_What you need to do_: Only some lines are wanted. Transcribe, exactly, the lines below from the line with "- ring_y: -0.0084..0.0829" up to and including the line with "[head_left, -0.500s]".

_Supplied material_:
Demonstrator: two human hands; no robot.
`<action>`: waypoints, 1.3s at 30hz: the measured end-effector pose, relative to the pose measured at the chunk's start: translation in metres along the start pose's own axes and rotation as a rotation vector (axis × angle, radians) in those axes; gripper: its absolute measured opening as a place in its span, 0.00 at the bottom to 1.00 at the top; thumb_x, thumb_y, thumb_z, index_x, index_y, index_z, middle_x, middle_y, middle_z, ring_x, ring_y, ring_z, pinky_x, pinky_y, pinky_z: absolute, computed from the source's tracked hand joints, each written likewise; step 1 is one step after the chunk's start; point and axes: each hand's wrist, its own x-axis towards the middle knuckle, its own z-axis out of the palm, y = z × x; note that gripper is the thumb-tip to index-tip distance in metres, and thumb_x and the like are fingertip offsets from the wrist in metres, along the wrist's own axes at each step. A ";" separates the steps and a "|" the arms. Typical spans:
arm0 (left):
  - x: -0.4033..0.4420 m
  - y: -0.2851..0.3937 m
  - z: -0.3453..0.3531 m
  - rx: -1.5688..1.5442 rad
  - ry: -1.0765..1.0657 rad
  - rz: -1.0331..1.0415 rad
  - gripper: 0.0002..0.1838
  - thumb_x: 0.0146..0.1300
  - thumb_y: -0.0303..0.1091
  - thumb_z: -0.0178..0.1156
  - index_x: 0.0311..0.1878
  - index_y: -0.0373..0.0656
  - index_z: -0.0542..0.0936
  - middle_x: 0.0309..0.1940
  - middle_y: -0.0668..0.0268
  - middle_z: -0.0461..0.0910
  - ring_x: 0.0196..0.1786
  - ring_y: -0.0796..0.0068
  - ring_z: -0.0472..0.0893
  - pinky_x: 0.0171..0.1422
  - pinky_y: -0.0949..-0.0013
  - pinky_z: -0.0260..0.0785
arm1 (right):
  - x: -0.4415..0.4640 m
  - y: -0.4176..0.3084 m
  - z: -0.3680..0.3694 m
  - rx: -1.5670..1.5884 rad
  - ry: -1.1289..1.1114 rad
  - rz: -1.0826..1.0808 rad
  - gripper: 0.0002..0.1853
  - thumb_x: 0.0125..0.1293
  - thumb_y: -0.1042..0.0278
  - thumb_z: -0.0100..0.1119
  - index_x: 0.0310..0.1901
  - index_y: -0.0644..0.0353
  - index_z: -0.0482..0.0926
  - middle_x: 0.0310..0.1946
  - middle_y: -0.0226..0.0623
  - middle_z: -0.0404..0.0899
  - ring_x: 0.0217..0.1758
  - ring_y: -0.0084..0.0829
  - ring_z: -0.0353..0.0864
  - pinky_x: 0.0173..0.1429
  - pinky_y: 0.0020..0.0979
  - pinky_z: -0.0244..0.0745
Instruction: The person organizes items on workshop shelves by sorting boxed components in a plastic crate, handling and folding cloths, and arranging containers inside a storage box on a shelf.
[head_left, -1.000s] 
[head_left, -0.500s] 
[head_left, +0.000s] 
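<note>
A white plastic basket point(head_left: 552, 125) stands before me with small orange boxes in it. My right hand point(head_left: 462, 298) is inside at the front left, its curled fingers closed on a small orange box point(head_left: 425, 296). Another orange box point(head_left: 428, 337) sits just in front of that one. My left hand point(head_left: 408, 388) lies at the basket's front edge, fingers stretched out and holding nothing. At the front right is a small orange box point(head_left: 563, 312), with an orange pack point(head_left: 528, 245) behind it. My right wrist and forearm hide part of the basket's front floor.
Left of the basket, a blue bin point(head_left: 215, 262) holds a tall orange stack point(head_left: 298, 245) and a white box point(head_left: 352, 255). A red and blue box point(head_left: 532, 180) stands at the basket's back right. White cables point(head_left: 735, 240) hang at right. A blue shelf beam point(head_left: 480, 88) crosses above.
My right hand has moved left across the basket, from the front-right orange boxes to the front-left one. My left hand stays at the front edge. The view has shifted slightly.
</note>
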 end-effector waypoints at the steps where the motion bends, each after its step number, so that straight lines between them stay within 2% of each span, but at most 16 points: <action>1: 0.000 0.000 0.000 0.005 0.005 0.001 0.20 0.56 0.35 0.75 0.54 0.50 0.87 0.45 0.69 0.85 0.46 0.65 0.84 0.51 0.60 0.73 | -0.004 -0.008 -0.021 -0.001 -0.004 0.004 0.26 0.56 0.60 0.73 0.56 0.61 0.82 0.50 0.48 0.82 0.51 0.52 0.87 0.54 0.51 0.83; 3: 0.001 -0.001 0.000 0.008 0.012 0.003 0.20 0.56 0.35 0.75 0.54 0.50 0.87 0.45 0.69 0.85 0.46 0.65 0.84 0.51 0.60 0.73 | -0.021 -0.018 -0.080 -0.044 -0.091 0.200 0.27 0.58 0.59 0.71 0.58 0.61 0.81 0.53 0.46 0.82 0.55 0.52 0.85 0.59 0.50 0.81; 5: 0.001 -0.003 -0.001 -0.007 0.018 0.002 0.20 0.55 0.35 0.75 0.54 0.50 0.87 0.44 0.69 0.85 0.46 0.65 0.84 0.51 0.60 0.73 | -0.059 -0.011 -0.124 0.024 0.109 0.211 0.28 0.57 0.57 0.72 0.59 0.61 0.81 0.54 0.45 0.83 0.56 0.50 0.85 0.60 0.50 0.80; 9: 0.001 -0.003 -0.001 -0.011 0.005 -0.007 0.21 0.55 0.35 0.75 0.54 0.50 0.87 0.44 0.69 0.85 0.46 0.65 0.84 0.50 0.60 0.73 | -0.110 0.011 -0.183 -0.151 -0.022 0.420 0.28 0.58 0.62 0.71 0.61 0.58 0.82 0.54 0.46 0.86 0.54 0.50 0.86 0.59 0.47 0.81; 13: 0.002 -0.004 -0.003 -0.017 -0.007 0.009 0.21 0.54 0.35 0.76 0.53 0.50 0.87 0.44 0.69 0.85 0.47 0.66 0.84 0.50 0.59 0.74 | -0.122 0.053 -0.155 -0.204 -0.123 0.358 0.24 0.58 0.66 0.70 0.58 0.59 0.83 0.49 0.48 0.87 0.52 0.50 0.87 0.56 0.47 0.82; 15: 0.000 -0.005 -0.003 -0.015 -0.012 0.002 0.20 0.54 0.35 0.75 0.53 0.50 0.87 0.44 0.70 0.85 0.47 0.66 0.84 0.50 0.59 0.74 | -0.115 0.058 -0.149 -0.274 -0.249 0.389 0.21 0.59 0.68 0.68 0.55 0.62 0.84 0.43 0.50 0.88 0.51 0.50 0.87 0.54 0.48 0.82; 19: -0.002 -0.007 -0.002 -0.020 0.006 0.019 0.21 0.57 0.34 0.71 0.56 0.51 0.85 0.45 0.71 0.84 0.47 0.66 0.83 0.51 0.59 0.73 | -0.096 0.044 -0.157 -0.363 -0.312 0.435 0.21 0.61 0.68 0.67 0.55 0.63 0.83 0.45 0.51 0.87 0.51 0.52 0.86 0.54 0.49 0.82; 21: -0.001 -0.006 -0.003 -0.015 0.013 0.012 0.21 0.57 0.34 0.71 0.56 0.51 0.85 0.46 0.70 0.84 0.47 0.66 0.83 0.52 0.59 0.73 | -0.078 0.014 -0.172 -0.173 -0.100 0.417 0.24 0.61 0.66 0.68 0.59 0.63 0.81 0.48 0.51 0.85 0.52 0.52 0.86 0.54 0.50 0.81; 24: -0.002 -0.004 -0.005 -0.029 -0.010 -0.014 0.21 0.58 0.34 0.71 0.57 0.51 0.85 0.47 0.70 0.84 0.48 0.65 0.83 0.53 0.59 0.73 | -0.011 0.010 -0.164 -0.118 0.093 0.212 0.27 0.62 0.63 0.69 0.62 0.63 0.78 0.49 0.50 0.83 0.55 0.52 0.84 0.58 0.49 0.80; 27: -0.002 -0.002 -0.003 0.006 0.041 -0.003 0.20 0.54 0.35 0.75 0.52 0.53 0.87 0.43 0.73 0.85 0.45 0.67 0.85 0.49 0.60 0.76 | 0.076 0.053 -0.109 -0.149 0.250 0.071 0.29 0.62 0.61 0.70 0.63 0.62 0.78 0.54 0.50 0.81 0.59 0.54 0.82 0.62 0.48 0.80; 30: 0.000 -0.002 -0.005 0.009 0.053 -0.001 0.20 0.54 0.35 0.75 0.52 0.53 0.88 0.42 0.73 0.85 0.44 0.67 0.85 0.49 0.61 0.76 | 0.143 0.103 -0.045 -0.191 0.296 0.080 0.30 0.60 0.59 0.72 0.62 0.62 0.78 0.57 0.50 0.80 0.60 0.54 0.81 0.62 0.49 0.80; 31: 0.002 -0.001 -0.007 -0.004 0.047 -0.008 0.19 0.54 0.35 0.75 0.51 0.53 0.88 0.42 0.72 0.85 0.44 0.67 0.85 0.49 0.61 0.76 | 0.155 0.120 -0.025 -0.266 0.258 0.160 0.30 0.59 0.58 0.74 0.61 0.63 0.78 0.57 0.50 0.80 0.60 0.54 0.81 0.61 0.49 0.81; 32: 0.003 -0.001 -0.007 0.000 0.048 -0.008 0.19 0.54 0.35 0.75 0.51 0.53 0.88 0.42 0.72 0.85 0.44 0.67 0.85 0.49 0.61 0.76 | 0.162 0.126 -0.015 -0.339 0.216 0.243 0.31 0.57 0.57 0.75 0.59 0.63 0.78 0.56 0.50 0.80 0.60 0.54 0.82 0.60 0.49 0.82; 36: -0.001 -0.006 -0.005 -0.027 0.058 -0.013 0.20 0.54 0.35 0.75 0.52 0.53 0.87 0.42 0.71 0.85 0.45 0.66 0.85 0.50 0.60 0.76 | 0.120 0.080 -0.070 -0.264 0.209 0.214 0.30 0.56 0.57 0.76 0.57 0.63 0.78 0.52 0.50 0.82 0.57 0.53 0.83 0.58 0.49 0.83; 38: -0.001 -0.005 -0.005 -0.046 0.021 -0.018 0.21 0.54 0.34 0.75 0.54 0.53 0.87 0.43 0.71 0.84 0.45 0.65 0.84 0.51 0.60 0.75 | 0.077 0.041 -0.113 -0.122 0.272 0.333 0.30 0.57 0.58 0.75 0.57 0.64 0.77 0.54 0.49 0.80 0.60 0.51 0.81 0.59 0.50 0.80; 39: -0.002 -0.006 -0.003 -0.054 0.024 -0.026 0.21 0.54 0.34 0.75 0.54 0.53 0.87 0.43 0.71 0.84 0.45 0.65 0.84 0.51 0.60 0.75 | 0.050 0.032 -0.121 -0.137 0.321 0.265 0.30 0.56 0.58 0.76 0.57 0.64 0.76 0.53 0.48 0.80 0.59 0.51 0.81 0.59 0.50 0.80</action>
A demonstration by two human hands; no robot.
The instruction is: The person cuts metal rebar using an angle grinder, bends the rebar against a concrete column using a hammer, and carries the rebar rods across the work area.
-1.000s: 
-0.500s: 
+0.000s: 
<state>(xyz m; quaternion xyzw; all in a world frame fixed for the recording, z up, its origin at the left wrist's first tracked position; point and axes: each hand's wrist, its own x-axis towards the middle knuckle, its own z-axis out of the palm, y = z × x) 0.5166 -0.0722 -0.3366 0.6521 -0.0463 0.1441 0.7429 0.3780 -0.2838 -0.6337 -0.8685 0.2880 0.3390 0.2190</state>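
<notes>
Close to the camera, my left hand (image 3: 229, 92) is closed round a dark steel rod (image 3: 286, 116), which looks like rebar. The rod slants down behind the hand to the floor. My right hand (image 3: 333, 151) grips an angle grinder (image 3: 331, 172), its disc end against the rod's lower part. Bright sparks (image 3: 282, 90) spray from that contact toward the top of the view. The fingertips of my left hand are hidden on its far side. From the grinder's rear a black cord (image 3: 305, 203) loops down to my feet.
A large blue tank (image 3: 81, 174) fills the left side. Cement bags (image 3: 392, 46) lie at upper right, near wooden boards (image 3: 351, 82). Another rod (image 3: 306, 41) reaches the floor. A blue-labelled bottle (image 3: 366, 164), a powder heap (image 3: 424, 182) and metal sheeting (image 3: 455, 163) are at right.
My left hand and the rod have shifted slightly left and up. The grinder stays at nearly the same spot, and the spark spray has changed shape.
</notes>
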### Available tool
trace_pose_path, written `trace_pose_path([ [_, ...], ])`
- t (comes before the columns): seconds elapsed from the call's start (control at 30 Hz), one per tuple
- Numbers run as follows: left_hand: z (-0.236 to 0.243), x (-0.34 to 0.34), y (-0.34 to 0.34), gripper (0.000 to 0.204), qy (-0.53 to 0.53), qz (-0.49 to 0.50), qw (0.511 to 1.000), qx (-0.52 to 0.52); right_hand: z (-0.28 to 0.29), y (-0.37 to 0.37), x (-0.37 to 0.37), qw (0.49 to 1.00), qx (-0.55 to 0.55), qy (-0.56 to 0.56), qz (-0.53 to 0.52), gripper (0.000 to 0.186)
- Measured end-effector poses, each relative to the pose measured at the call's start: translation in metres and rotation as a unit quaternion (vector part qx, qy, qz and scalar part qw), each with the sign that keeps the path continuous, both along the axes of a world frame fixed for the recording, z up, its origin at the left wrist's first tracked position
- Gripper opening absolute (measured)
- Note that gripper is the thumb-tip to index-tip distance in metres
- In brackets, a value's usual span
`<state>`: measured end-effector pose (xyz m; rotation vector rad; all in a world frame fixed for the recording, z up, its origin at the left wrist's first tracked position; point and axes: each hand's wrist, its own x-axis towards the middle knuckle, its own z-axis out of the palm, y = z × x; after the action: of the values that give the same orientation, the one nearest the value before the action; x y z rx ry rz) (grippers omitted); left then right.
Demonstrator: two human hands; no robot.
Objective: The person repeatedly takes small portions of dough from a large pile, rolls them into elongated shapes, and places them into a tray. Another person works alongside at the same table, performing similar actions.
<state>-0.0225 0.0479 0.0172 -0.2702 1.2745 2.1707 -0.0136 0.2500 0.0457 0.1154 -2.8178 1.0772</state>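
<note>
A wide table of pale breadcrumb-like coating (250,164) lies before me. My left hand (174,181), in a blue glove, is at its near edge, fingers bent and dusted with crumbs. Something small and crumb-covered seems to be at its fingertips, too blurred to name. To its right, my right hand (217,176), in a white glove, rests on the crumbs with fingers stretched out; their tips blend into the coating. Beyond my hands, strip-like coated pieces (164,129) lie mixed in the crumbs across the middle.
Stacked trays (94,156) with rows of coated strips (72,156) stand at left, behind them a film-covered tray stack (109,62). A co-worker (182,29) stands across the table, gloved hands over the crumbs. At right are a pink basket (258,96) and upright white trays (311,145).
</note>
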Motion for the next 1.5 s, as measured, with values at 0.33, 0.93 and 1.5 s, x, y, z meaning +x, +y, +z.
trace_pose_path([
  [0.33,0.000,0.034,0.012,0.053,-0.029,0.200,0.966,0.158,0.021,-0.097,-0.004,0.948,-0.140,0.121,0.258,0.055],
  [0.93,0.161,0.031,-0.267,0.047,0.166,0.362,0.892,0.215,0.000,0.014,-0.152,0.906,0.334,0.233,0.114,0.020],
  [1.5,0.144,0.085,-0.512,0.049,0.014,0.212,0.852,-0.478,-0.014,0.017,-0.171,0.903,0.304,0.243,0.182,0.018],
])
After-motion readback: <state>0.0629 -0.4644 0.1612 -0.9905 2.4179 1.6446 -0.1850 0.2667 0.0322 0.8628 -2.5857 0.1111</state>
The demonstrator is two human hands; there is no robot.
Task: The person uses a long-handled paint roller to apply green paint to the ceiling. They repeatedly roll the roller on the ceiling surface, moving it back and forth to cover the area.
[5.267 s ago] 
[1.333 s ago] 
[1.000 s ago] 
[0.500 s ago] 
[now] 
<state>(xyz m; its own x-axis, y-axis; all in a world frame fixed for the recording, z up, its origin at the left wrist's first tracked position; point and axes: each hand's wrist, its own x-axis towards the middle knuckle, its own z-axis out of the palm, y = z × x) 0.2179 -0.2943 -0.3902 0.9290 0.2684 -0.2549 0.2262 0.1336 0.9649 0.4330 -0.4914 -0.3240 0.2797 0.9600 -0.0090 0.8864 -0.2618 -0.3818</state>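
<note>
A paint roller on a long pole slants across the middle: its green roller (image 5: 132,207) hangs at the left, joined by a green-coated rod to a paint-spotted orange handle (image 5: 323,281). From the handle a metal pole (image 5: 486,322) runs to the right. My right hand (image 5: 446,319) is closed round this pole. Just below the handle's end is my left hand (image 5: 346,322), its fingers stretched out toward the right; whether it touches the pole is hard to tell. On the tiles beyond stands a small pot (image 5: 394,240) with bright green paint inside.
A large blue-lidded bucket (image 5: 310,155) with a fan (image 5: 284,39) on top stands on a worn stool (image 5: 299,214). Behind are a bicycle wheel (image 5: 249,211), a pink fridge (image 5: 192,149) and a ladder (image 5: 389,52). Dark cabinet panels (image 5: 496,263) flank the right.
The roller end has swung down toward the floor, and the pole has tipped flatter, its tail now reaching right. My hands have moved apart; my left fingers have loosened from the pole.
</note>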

_Solution_:
  - ring_y: -0.0084..0.0829
  - ring_z: -0.0353..0.0864
  - pinky_x: 0.0173..0.1429
  - pinky_y: 0.0020..0.0979
  - pinky_z: -0.0244..0.0745
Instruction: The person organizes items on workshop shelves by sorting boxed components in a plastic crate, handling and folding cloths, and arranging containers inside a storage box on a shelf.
[head_left, -1.000s] 
[head_left, -0.500s] 

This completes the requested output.